# [Task description]
Without the pictures, give the listing below again exactly.

# [The data]
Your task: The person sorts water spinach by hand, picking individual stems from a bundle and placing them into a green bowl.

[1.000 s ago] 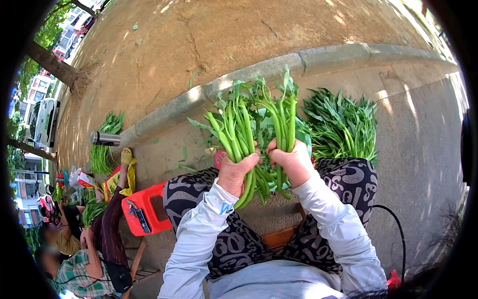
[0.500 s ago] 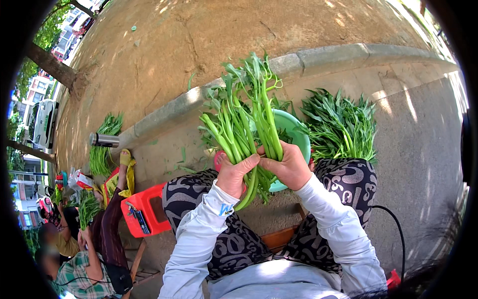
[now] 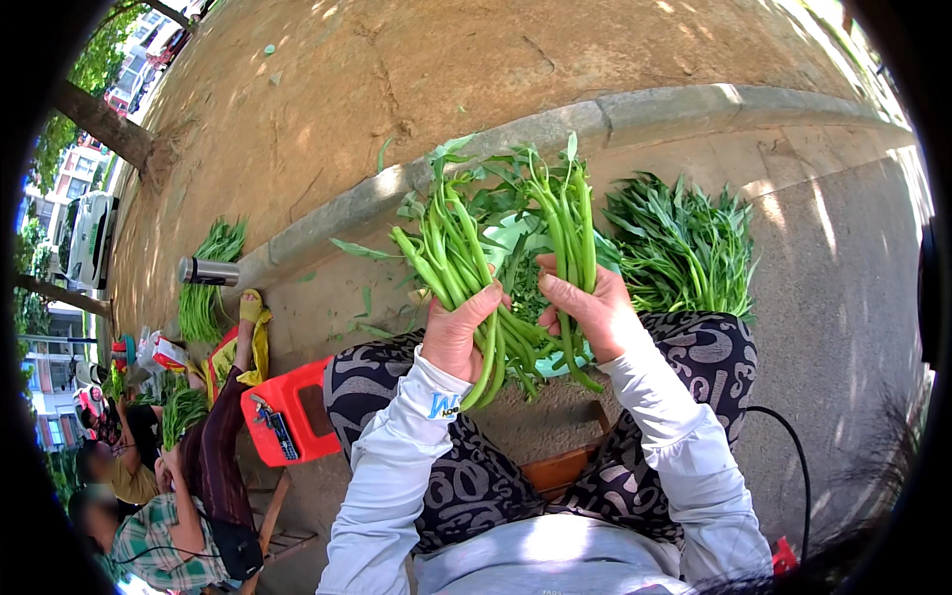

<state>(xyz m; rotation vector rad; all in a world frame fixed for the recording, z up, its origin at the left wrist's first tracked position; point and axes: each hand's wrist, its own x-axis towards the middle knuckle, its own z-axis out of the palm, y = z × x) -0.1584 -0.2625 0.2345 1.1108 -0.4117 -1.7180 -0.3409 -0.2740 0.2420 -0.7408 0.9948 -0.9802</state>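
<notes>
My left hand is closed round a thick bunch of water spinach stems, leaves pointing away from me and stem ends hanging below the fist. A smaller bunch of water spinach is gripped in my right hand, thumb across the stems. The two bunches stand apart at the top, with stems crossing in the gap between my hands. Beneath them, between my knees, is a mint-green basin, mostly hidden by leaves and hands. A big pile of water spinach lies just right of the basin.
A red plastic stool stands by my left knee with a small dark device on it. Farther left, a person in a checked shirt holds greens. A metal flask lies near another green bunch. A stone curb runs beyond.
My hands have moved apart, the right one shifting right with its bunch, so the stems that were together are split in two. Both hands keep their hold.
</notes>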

# [Output below]
Your task: The person sorts water spinach by hand, picking individual stems from a bundle and placing them into a green bowl.

[1.000 s ago] 
[0.500 s ago] 
[now] 

<state>(xyz m; rotation vector rad; all in a world frame fixed for the recording, z up, its origin at the left wrist's first tracked position; point and axes: each hand's wrist, its own x-axis towards the middle knuckle, its own z-axis out of the palm, y = z × x) -0.1584 -0.2625 0.2345 1.1108 -0.4117 -1.7180 -0.3409 -0.2740 0.2420 -0.7408 0.9948 -0.9802</state>
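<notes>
My left hand is closed round a thick bunch of water spinach stems, leaves pointing away from me and stem ends hanging below the fist. A smaller bunch of water spinach is gripped in my right hand, thumb across the stems. The two bunches stand apart at the top, with stems crossing in the gap between my hands. Beneath them, between my knees, is a mint-green basin, mostly hidden by leaves and hands. A big pile of water spinach lies just right of the basin.
A red plastic stool stands by my left knee with a small dark device on it. Farther left, a person in a checked shirt holds greens. A metal flask lies near another green bunch. A stone curb runs beyond.
My hands have moved apart, the right one shifting right with its bunch, so the stems that were together are split in two. Both hands keep their hold.
</notes>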

The response is now done.